JDCC gets new rooms

Published 8:00 am Wednesday, October 26, 2016

Fifty years ago new construction was continuing on two buildings at the new site of Jefferson Davis Junior College. It was reported to be running behind with the completion of the administration building and the science building. The library was to be the next to be completed. There were 182 students enrolled at the school already with 100 of them being from Escambia County. At that time, students were attending classes being held at First United Methodist Church.

The T.R. Miller Quarterback Club elected new officers with Ed Leigh McMillan II being the president and Tommy Martin as the first vice-president. Joel Bostic was the second vice-president.

T.R. Miller High School celebrated homecoming with Candy McDowell being crowned homecoming queen. A parade downtown included the winning float built by the junior class.

Looking at grocery prices was in 1966 was enlightening. One could buy a pound of ground beef for 49 cents. Other prices included cube steak for 69 cents a pound; an apple pie for 39 cents and a head of green cabbage for 5 cents a pound.

Work began on a new shopping center in East Brewton at the corner of Snowden and Forrest Ave. Several people were on hand for the ground breaking for the center which was owned by Earl Horton. Lovelace Parker was also there and his store, Super Foods was to be one of the businesses in the shopping center.

At the Brewton City Council meeting, members considered the building of an industrial park. Stadium Street was named for the street from Douglas to Belleville by the  high school. That same street today is called Tiger Drive, if I am not mistaken.
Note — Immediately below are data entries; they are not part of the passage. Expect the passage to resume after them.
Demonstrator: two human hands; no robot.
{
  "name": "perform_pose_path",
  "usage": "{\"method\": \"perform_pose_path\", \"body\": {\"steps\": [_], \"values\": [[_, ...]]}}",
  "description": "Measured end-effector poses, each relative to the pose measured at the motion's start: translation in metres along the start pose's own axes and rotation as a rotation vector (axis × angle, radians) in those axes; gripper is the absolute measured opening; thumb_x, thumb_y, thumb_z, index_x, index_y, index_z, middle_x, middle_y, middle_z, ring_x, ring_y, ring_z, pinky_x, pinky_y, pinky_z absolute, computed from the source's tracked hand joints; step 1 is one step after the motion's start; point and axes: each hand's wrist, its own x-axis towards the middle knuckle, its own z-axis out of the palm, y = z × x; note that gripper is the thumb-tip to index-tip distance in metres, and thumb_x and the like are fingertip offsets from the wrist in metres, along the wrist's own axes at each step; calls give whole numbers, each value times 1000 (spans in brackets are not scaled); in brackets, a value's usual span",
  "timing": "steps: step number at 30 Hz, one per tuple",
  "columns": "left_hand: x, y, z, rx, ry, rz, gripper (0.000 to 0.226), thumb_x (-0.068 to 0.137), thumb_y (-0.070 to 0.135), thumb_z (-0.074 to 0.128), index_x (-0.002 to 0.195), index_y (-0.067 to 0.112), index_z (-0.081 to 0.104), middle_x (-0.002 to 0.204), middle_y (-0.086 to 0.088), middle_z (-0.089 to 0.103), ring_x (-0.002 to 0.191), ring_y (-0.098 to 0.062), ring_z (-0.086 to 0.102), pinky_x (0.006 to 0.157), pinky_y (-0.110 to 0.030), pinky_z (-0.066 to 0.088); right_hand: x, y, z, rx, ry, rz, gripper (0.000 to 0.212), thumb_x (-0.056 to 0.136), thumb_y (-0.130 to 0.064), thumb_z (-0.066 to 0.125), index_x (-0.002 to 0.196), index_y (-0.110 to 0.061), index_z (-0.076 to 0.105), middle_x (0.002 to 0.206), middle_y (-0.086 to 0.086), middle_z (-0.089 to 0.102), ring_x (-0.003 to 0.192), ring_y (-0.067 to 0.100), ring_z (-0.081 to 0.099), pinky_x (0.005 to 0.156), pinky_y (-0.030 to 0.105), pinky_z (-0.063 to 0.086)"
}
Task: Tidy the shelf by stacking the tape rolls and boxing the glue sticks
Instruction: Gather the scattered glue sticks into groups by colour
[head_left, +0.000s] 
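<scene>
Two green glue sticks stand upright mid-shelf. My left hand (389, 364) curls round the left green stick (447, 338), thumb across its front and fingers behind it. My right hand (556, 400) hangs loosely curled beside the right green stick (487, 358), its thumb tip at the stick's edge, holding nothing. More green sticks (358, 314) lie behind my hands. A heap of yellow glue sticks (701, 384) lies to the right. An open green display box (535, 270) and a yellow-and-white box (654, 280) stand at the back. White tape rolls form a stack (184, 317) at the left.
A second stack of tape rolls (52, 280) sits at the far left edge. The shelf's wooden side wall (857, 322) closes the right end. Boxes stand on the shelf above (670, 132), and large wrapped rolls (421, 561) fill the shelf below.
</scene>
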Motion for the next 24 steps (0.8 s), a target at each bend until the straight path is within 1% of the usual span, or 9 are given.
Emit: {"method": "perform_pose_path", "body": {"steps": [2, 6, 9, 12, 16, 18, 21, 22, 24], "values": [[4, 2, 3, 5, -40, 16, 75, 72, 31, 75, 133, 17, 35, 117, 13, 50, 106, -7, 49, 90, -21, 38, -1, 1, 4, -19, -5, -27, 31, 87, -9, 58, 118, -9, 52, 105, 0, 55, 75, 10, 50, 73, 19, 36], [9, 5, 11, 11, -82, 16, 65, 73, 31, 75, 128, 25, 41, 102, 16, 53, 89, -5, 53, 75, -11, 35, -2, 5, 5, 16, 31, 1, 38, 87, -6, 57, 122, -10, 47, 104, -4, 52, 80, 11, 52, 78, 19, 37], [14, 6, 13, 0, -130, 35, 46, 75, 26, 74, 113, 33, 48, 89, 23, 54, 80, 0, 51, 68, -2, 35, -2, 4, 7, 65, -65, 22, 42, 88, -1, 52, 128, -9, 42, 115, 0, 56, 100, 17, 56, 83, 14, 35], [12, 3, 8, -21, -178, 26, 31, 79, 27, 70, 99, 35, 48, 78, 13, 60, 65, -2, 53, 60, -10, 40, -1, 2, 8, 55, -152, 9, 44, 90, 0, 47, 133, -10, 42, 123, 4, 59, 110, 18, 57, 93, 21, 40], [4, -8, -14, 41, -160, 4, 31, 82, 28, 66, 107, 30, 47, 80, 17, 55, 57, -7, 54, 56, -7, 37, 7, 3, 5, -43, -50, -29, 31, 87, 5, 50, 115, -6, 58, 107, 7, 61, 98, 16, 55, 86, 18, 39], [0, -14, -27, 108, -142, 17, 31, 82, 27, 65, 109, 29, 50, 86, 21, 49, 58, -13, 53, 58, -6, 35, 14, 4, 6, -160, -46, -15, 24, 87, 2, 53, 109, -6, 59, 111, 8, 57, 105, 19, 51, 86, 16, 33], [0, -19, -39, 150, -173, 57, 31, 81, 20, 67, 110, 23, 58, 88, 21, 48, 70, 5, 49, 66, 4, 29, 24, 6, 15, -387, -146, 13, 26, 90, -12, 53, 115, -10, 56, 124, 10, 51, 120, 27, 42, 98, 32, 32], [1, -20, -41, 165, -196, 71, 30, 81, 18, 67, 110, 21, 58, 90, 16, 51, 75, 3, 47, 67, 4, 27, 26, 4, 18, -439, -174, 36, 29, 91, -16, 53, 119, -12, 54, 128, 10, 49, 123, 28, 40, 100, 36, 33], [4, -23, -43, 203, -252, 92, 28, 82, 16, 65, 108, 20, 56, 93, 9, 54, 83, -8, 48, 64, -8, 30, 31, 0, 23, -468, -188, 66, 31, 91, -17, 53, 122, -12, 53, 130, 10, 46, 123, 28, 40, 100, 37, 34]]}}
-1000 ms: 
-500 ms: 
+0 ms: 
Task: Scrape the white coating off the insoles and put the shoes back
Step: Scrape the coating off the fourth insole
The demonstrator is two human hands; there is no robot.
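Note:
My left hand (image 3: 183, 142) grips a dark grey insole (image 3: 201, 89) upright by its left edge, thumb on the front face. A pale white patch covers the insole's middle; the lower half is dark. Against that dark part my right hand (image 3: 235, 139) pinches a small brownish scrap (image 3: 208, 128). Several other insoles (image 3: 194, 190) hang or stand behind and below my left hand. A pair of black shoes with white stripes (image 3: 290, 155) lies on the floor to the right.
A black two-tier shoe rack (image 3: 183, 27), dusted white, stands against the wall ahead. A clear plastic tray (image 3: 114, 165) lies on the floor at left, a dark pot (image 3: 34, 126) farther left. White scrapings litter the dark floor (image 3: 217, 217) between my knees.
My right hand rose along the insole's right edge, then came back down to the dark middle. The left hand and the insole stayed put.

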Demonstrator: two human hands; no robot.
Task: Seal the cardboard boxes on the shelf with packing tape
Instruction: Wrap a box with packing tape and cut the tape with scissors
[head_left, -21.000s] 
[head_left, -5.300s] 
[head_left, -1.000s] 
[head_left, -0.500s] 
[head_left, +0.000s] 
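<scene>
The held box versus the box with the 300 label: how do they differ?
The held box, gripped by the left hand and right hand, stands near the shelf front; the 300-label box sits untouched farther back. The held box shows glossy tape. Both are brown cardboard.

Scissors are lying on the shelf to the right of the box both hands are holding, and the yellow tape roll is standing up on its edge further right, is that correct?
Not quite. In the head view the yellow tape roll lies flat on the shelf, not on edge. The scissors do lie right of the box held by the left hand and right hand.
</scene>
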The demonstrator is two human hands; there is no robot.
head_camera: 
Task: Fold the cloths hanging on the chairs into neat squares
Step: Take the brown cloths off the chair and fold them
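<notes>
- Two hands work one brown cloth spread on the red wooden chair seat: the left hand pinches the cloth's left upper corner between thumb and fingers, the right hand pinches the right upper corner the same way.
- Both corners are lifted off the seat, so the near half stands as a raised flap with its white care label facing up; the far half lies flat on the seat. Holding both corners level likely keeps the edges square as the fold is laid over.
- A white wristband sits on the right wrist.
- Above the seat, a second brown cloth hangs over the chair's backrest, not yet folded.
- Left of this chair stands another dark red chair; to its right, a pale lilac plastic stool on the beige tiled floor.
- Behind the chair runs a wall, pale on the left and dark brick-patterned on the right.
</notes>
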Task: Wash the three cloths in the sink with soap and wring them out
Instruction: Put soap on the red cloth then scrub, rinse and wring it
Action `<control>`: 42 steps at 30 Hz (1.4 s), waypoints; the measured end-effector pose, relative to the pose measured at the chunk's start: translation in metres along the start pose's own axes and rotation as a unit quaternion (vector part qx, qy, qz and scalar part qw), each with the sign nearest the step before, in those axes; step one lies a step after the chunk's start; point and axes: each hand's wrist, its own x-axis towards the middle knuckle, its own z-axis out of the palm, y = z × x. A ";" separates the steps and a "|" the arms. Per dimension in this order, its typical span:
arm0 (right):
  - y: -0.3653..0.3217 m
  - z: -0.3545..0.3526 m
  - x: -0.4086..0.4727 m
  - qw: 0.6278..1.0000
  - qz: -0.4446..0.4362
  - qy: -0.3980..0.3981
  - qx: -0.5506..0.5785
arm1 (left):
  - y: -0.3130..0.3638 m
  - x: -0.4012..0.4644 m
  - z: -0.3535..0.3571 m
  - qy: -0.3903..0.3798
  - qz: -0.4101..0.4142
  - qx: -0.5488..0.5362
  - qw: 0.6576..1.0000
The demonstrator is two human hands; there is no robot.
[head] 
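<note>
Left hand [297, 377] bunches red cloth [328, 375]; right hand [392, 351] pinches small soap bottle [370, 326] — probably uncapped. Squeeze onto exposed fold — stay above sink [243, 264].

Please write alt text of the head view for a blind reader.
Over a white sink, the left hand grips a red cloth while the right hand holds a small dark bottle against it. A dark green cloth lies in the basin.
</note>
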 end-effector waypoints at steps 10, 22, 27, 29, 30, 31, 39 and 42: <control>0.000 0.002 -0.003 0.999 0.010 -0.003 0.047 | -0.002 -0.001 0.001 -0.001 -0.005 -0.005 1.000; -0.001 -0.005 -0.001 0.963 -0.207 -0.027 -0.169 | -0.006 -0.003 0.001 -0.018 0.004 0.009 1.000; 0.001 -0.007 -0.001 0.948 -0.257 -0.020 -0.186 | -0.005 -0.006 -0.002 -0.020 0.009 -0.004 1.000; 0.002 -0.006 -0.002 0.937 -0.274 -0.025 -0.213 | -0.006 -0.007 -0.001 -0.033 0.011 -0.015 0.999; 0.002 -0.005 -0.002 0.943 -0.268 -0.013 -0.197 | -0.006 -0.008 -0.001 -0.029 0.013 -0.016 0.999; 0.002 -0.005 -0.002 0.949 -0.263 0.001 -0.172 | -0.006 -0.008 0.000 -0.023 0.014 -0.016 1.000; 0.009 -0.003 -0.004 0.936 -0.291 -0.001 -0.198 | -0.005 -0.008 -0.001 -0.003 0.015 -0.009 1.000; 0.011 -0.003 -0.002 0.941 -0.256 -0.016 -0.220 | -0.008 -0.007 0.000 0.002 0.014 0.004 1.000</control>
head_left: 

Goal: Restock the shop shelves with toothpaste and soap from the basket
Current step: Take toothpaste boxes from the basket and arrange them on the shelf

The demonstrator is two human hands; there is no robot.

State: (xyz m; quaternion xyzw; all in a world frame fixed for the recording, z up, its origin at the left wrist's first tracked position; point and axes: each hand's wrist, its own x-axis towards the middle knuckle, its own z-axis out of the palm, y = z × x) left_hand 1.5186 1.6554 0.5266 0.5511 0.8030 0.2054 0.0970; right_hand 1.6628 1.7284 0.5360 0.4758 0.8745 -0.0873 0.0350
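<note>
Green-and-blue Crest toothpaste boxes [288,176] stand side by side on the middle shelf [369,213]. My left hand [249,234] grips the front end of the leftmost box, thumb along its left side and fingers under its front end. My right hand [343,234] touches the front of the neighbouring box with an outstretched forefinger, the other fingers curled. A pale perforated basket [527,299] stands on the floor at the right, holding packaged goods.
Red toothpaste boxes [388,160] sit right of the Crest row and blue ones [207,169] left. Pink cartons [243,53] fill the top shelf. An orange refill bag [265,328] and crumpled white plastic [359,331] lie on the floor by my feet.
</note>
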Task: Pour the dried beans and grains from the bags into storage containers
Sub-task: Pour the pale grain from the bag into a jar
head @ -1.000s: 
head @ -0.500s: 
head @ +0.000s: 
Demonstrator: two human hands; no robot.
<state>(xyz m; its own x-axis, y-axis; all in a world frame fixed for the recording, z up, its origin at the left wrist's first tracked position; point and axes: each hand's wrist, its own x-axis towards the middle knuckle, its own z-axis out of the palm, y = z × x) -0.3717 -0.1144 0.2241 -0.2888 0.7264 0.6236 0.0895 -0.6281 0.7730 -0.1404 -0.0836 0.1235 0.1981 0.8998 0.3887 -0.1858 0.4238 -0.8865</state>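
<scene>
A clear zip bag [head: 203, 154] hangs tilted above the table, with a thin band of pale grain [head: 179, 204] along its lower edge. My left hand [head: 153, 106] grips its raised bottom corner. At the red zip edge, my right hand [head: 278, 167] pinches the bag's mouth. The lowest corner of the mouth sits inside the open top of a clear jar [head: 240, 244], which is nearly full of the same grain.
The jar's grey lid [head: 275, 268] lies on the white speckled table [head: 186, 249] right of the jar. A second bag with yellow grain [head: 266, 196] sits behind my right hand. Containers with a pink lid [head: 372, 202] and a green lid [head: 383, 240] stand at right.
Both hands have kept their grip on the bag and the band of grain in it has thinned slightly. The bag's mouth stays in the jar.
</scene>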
They also installed five parking meters in front of the post office. Police Chief Glenn Holt proposed a four-way stop be put at the conjunction of Sowell Road and Gordon Lane.

In 1966, vehicle tags were not sold the way they are today. Today they are sold all during the year, but back then, all tags were to be bought after October 1st. I don’t really remember how it went back then, but selling all year must make it easier on those who work in the courthouse.

The Escambia County Commission decided that all agencies located within the courthouse building were to begin paying rent or get out. Several offices were vacated because of that.

Attorneys from the Public Housing Authority appeared before the city council requesting more public housing for Brewton. They commented on, what I believe to be the first public housing on Sowell Road next to Liles Blvd.